The pressure the pandemic puts on all of us can prove to be fatal when it comes to those that are expected to come up with solutions. Because of pressure, some companies working to find the vaccine that would stop the coronavirus pandemic might end up bypassing the mandatory procedure and cause a lot of harm.
According to ScienceAlert, the World Health Organization reported that at least 70 possible vaccines are racing to the finish line, with only 3 of them in the clinical trial stage. Chinese biotech company CanSino, US-based biotech startups Inovio Pharmaceuticals and Moderna are the three institutions that begun human testing.
Making a vaccine is a year-long process
BUT! And there is a big but. Touching the finish line in a vaccine race isn’t anything like a touchdown for an American football player. You don’t dodge the adversary. And the adversary in this metaphor isn’t just the competition. It’s the system too.
The system puts safety before anything else. And it should since the risk of a failed vaccine is to compromise even more the immune system. So, the system mandates any company to respect the same process. Any skyped step can end in a failure that will be observed only when it is too late.
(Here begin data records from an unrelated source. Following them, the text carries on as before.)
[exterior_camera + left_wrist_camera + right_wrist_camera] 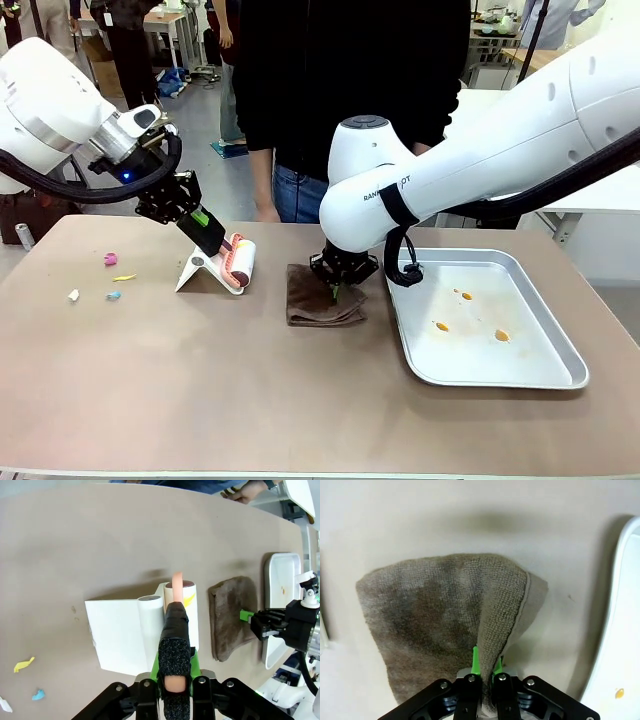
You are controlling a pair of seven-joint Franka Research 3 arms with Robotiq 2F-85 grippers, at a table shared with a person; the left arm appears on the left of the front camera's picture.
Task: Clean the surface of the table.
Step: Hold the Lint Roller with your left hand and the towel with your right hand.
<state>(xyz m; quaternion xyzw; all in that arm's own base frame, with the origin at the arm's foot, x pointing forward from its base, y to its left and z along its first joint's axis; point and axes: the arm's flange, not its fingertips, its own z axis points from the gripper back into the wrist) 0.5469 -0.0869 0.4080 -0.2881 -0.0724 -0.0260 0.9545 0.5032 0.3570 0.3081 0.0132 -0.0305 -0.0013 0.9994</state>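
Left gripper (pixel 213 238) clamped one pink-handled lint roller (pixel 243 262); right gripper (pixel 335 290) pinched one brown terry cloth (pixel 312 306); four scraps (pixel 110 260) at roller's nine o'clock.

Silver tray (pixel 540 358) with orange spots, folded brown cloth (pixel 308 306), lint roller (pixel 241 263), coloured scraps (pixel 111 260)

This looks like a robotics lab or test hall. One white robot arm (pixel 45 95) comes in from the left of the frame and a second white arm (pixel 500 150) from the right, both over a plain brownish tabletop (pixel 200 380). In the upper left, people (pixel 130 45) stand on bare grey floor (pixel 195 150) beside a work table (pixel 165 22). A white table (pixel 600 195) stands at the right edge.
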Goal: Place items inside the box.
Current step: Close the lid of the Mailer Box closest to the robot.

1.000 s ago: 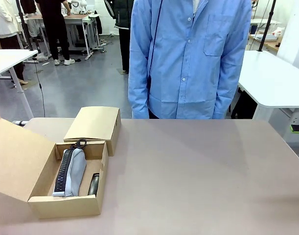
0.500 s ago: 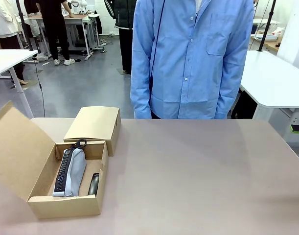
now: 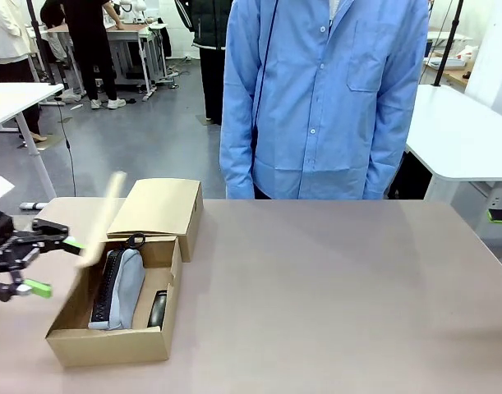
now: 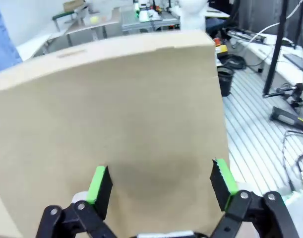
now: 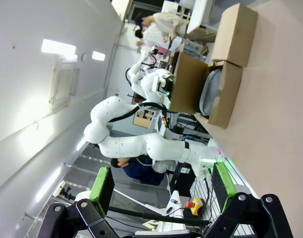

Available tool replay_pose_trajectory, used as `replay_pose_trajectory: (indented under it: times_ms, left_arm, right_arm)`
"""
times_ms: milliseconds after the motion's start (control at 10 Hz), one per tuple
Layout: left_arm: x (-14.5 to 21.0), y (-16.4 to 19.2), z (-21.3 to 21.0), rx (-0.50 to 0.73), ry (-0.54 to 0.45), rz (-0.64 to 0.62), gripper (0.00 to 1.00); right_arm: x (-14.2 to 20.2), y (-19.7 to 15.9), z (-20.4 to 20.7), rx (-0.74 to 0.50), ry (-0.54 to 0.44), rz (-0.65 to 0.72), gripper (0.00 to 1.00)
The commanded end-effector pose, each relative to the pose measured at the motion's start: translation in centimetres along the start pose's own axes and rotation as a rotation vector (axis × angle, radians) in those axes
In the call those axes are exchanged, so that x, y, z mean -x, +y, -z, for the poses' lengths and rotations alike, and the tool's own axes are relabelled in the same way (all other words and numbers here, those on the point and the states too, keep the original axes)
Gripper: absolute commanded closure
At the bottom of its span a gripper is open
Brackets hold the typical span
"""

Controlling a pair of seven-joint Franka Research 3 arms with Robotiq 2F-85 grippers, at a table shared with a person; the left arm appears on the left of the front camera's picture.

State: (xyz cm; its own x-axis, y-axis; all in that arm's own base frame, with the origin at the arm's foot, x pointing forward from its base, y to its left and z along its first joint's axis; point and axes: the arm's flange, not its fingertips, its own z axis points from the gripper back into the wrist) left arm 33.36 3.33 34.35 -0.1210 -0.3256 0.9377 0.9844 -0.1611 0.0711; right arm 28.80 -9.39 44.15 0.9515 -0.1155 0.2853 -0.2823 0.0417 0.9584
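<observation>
Left gripper (image 3: 43,264): jaws spread, empty, at box (image 3: 111,341) lid (image 4: 116,114).
Grey pouch (image 3: 123,287): inside box, right of gripper.
Right gripper (image 5: 161,183): open, holding nothing.

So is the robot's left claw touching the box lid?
Cannot tell. In the front view the open left claw sits right beside the blurred, raised lid. In the left wrist view the lid stands just beyond the fingertips, with no plain contact or gap.

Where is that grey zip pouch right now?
In the front view the grey zip pouch lies inside the open cardboard box at the table's left side, with a dark item beside it and the left gripper just outside the box's flap.
</observation>
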Motion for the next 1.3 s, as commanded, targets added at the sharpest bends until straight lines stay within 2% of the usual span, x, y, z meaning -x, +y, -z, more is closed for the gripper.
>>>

The steps for a vaccine are lab tests, animal tests, small human group tests, human trials. And if all goes well, come production, manufacturing, and distribution. And only then comes the actual vaccination on the population. Every step of this process is months and even years long.
Stat News reported that some drug-companies are skipping the stage of animal tests to mark a touchdown. “I understand the importance of accelerating timelines for vaccines in general, but from everything I know, this is not the vaccine to be doing it with,” warned Peter Hotez, dean of the National School of Tropical Medicine at Baylor College of Medicine.
About the New Coronavirus
Since SARS and MERS, scientists from different parts of the world tried to find a vaccine that could terminate a coronavirus epidemic. And there was no winner in the process. So, when Anthony Fauci, the Director of the US National Institute of Allergy and Infectious Diseases, says the US might see a vaccine in more or less 12 to 18 months, his words aren’t exactly trustworthy.
Paul Offit said that “when Dr. Fauci said 12 to 18 months, I thought that was ridiculously optimistic. And I’m sure he did, too.” Offit was the co-inventor of the rotavirus vaccine in the 1990s, so his words hold the reason to be trusted.